Rusya, Ukrayna’daki şehirlerin yanı sıra cephe hatlarını vurmak için İran tasarımı Shahed İHA’larını kullanıyor ve yakın zamanda düşman oluşumlarını gözetlemek için daha küçük, birinci şahıs görüş açılı (FPV) İHA’lar kullanma taktiğini Ukrayna’dan da kopyaladı.
Irak ve Afganistan’daki birliklere komuta eden ve Avrupa’daki ABD güçlerinin komutanı olan Hodges, Rusya’nın tepkisini “yavaş” ve “kaotik” olarak nitelendirdi.

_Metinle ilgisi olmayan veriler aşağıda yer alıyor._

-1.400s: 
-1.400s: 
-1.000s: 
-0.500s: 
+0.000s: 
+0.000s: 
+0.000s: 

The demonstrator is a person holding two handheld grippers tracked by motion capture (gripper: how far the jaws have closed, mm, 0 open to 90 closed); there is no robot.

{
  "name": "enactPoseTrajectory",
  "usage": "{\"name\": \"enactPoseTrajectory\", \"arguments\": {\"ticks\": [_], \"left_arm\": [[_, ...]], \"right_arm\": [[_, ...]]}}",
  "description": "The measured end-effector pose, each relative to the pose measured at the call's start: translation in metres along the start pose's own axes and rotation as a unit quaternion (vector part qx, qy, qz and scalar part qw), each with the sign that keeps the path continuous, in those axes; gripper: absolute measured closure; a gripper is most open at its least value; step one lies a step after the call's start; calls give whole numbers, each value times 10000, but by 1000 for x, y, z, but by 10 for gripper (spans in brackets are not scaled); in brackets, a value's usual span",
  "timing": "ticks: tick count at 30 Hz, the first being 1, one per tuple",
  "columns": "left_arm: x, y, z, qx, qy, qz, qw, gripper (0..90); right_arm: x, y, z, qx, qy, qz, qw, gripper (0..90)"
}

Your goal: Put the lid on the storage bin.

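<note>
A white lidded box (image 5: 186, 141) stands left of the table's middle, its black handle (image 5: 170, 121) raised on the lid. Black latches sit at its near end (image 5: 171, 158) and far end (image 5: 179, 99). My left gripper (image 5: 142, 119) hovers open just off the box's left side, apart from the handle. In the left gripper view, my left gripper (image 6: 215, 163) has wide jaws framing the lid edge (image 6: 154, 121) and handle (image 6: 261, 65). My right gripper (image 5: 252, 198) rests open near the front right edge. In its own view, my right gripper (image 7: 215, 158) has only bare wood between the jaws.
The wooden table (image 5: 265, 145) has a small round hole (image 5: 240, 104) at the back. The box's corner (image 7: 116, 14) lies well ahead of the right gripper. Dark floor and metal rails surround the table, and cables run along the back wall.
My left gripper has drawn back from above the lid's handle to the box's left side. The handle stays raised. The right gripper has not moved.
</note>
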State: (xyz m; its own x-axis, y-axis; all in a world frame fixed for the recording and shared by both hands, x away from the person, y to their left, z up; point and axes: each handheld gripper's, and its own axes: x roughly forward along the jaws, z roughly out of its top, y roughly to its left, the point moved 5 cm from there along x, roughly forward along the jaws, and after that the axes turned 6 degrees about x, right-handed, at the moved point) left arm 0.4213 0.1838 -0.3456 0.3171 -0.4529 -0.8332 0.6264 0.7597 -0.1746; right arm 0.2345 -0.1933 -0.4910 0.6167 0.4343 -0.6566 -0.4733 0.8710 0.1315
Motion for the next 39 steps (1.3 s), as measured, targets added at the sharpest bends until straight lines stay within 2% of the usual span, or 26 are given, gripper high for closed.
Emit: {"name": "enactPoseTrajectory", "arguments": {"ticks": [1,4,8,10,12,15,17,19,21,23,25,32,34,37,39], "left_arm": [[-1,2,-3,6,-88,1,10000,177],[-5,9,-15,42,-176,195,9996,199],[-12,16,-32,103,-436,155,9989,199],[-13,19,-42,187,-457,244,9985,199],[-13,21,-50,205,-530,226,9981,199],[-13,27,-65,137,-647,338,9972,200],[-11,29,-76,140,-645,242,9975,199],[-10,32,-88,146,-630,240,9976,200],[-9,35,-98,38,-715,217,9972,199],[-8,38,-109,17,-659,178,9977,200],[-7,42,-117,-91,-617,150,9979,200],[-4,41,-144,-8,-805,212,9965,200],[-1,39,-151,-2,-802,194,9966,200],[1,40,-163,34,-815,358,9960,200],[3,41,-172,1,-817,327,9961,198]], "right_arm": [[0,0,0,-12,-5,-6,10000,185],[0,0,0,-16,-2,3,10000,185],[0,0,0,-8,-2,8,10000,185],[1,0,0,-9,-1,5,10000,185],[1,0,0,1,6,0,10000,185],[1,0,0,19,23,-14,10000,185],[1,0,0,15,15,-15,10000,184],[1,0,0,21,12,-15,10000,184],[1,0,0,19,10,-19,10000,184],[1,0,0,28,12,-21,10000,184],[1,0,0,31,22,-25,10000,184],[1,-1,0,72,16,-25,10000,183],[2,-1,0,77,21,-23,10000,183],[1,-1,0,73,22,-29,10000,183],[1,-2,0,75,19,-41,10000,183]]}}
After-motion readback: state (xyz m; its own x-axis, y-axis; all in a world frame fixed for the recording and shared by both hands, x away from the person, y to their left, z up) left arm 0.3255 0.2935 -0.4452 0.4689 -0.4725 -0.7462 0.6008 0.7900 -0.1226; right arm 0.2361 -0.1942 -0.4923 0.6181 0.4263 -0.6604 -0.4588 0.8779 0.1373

“Sınır muhafızları, ulusal muhafızlar, FSB ve düzenli ordu ve yerel yetkililerin bir karışımı var ve kimin sorumlu olduğu belli değil,” dedi Hodges. “Ve tabii ki, tepki şaşırtıcı olmayan bir şekilde biraz kaotik oldu.”

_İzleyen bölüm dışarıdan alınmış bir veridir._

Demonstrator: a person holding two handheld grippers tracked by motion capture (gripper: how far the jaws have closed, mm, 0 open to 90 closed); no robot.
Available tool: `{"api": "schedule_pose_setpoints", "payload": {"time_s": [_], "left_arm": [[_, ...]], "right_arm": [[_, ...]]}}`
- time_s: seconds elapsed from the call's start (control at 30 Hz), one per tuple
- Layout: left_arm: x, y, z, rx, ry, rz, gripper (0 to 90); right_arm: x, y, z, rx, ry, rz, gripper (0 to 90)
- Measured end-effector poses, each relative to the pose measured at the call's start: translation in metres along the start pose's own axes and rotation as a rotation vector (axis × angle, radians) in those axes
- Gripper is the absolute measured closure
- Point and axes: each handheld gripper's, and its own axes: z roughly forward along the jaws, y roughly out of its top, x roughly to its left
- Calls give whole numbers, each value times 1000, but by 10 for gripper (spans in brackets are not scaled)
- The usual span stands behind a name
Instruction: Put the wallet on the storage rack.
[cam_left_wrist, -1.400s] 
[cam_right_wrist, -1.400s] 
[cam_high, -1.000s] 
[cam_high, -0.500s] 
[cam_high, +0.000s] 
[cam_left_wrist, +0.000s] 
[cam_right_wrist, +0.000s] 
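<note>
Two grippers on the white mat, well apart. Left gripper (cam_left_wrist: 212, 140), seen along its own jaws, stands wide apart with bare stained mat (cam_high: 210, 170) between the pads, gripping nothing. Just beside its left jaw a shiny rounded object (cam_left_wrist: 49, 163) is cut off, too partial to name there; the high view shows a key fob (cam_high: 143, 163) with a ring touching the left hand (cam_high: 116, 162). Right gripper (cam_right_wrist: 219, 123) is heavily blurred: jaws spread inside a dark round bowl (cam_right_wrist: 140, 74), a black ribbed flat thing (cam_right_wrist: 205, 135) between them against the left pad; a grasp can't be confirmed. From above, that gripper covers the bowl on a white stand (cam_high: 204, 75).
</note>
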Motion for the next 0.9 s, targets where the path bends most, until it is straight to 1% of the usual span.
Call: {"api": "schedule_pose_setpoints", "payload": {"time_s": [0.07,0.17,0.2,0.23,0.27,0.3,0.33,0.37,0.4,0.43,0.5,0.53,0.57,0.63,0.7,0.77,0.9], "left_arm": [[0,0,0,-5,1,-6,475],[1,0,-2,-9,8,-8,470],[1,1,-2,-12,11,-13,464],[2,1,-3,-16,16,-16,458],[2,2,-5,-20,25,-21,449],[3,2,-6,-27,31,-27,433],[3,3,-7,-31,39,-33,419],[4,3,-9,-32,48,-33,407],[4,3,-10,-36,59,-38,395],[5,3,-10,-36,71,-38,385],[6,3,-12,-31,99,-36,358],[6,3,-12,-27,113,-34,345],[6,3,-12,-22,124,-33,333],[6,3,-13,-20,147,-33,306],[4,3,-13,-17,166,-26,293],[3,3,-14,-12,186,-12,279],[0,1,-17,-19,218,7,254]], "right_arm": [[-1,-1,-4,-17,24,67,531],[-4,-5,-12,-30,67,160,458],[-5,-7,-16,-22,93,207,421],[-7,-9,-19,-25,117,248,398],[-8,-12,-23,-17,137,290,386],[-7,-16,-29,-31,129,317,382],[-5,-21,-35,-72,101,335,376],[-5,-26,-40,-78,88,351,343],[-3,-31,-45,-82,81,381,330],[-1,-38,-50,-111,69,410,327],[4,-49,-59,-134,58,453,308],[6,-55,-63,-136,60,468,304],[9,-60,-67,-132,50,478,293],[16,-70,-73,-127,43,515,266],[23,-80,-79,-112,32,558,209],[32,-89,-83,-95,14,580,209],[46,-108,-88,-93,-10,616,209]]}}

“Başından beri Ukrayna’yı küçümsüyorduk” diye ekledi.
Kraliyet Birleşik Hizmetler Enstitüsü, Kursk’un Ukrayna’nın “Rusya’nın kaçınılmaz ekonomik ve sayısal üstünlüğünü sürpriz, manevra ve Ukrayna’nın taktiksel kurnazlığıyla dengeleme” girişimi olduğunu söyledi.
Son dönemde Kiev’i ziyaret eden dört RUSI uzmanı da Ukrayna’nın Moskova ile olası müzakerelere zemin hazırladığı görüşünde.
Ukrayna Dışişleri Bakanı Dmytro Kuleba’nın kendilerine, “Deneyim bize Rusya’nın yalnızca baskı altında kaldığında iyi niyetle müzakere ettiğini ve müzakerenin tek seçenek olduğunu öğretti” dediğini aktardılar.
Uzmanlar, Ukrayna’nın Batılı müttefiklerine askeri yardımın temposunu korumaları ve kullanımına ilişkin kısıtlamaları kaldırmaları çağrısında bulundu. Özellikle ABD ve Almanya, füzelerinin Rusya içinde hedef alabileceği yerlere coğrafi sınırlamalar koydu.
“Şimdi Ukrayna’nın eylemlerindeki riskleri ayrıntılı olarak yönetmenin, tedarikleri geri çekmenin veya özellikle Rus topraklarındaki askeri hedeflere karşı ekipman kullanımında sıkı kısıtlamalar koymanın zamanı değil; çünkü Putin’in belki de nükleer bir seçenekle durumu tırmandıracağından korkuyoruz.
Ukrayna, Kursk güçlerini ilerletmek için ABD teçhizatlarını kullandığını iddia etti. Bunlar arasında, dubalı köprüleri yok etmek için kullanılan parça tesirli bombalar ve Ukrayna’nın Çarşamba günü Kursk bölgesindeki Seym nehri üzerindeki üç köprüyü de yok ettiğini söylediği füzeler de vardı. Bu sayede Glushkovo’daki önemli bir Rus lojistik üssü cephedeki güçlerden kesilmiş oldu.